Katakanlah, hampir seluruh wilayah Nusantara yang menyimpan kandungan minyak bumi, satu demi satu dikuras perusahaan minyak asing. Termasuk daerah Irian Jaya. Para perusahaan asing, baik dari pihak Belanda yang ketika itu masih menguasai wilayah Nusantara sebagai jajahannya, demikian pula para pengusaha asal Amerika dan Inggris, secara bersama-sma telah membuka ladang minyak di Irian Jaya. Ladang minyak Irian Jaya dikelola oleh Nedrlansche Niew Guinea Petroleum Maatschapij (NNGPM).
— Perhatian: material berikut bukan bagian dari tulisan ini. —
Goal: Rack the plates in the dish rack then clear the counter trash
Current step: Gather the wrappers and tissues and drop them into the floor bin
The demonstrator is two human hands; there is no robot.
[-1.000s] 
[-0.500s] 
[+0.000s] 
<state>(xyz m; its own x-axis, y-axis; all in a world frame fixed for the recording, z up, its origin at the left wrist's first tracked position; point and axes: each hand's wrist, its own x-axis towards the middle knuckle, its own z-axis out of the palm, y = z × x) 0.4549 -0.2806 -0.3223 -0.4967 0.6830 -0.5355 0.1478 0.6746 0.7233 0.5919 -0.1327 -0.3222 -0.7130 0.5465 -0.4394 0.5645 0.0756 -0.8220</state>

Para pemegang sahamnya terdiri dari Shell sebesar 40 persen, Stanvac 40 persen dan Caltex 20 persen.
Kendati operasional di ladang minyak Irian Jaya sepenuhnya dipegang oleh Shell karena perusahaan ini sudah melakukan survey di daerah tersebut semenja tahun 1928. Di tahun 1935, NNGPM memperoleh konsensi di sekitar wilayah Sorong. Daerah eksplorasi perusahaan patungan itu meliputi areal seluas 100,000 kilometer persegi. Produksi minya di Irian Jaya mulai menampakkan hasil pada tahun 1948. Ketika itu, ladang minyak Klamono mampu menghasilkan minya bumi sebanyak 4000 barel perhari.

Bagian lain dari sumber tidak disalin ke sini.